> AIM OF THE EXERCISE:
If a record below holds a picture, drop the picture and copy everything else exactly.

>>>

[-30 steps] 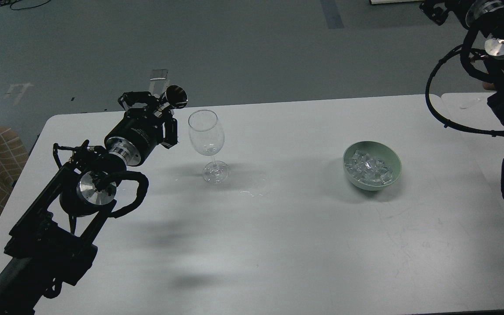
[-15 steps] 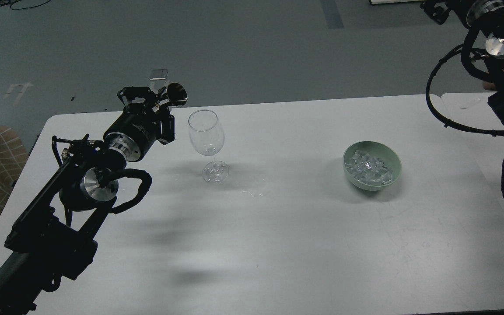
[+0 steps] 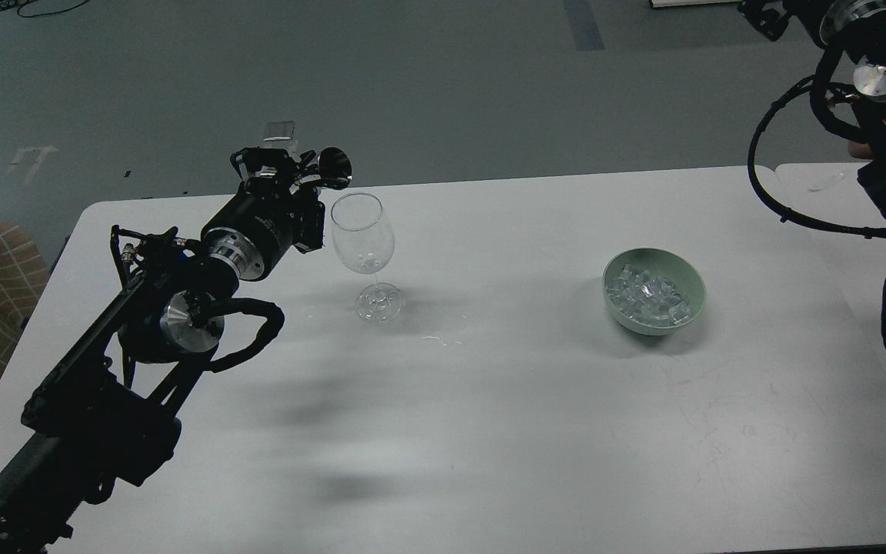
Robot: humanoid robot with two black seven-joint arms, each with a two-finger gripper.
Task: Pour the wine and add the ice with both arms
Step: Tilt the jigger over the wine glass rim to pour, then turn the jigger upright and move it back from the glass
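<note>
- L gripper (image 3: 294, 171): raised just left of wine glass (image 3: 364, 245) rim, grasping a small dark bottle (image 3: 330, 169) whose round end faces the camera.
- Wine glass: upright on white table (image 3: 489, 400), looks empty.
- Ice (image 3: 649, 297): heaped in green bowl (image 3: 693, 285), well right of glass.
- R arm (image 3: 874, 100): top-right corner; gripper out of view.

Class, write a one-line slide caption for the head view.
Left gripper holds a dark bottle beside an empty wine glass; a green bowl of ice waits on the white table.
</note>
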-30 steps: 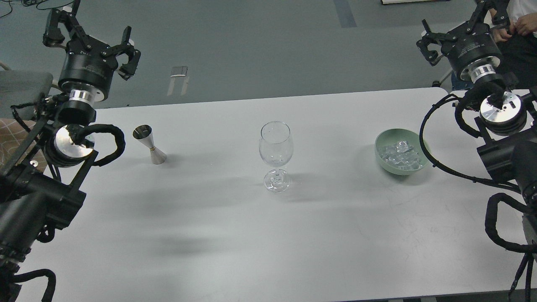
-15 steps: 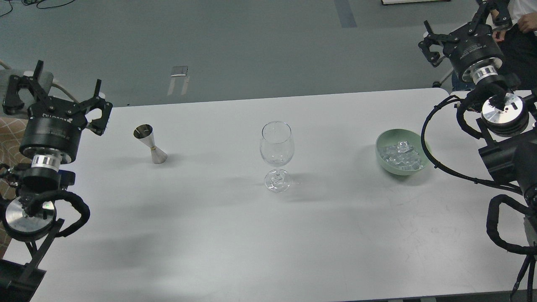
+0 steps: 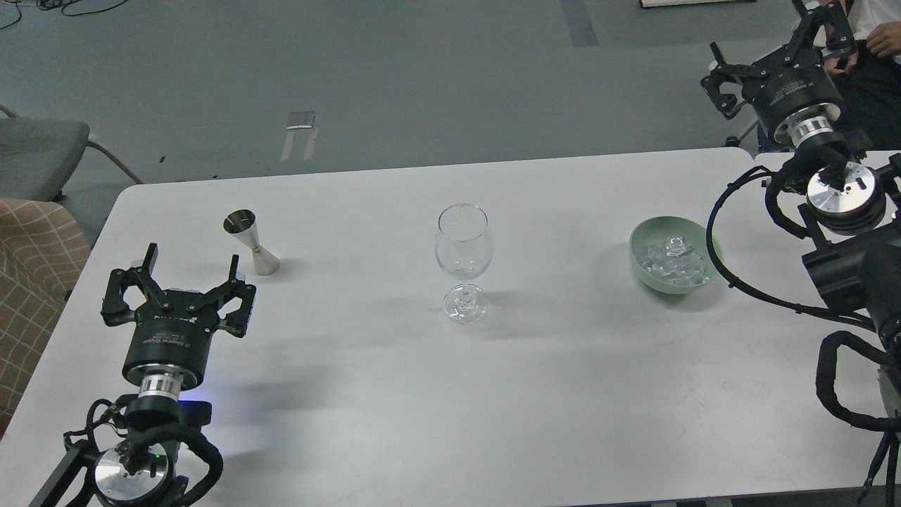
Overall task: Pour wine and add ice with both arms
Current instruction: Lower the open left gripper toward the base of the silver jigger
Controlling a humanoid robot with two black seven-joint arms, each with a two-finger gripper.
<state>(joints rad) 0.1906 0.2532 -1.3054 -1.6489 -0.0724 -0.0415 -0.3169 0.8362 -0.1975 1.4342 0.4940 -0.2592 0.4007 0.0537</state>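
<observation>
An empty clear wine glass point(image 3: 462, 260) stands upright at the table's middle. A steel jigger point(image 3: 252, 242) stands to its left. A pale green bowl point(image 3: 644, 243) to the right holds a heap of clear ice chunks point(image 3: 672, 259). My left gripper point(image 3: 188, 263) is open and empty, low over the table just in front of and left of the jigger, not touching it. My right gripper point(image 3: 773, 34) is open and empty, raised beyond the table's far right corner, well behind the bowl.
The white table point(image 3: 422, 394) ends at a rounded far left corner. A grey chair point(image 3: 35, 155) and a checked cushion point(image 3: 32, 282) stand to the left. A person point(image 3: 869, 42) sits at the far right behind my right arm. Black cables point(image 3: 725, 232) loop beside the bowl.
My left arm has swung down and in from beyond the far left table edge to low over the table near the jigger. The right arm has barely shifted.
</observation>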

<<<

> RESPONSE TO THE EXERCISE:
[-30 steps] 
[-15 steps] 
[+0 steps] 
Robot: humanoid robot with two black seven-joint arms, each with a two-finger gripper.
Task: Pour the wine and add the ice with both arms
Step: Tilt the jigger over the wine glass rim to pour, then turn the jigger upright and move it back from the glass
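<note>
- L gripper (image 3: 294, 171): raised just left of wine glass (image 3: 364, 245) rim, grasping a small dark bottle (image 3: 330, 169) whose round end faces the camera.
- Wine glass: upright on white table (image 3: 489, 400), looks empty.
- Ice (image 3: 649, 297): heaped in green bowl (image 3: 693, 285), well right of glass.
- R arm (image 3: 874, 100): top-right corner; gripper out of view.

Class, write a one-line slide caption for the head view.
Left gripper holds a dark bottle beside an empty wine glass; a green bowl of ice waits on the white table.
</note>
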-30 steps: 
-15 steps: 
+0 steps: 
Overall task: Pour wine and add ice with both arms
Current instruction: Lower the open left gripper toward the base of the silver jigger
Controlling a humanoid robot with two black seven-joint arms, each with a two-finger gripper.
<state>(joints rad) 0.1906 0.2532 -1.3054 -1.6489 -0.0724 -0.0415 -0.3169 0.8362 -0.1975 1.4342 0.4940 -0.2592 0.4007 0.0537</state>
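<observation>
An empty clear wine glass point(image 3: 462, 260) stands upright at the table's middle. A steel jigger point(image 3: 252, 242) stands to its left. A pale green bowl point(image 3: 644, 243) to the right holds a heap of clear ice chunks point(image 3: 672, 259). My left gripper point(image 3: 188, 263) is open and empty, low over the table just in front of and left of the jigger, not touching it. My right gripper point(image 3: 773, 34) is open and empty, raised beyond the table's far right corner, well behind the bowl.
The white table point(image 3: 422, 394) ends at a rounded far left corner. A grey chair point(image 3: 35, 155) and a checked cushion point(image 3: 32, 282) stand to the left. A person point(image 3: 869, 42) sits at the far right behind my right arm. Black cables point(image 3: 725, 232) loop beside the bowl.
My left arm has swung down and in from beyond the far left table edge to low over the table near the jigger. The right arm has barely shifted.
</observation>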

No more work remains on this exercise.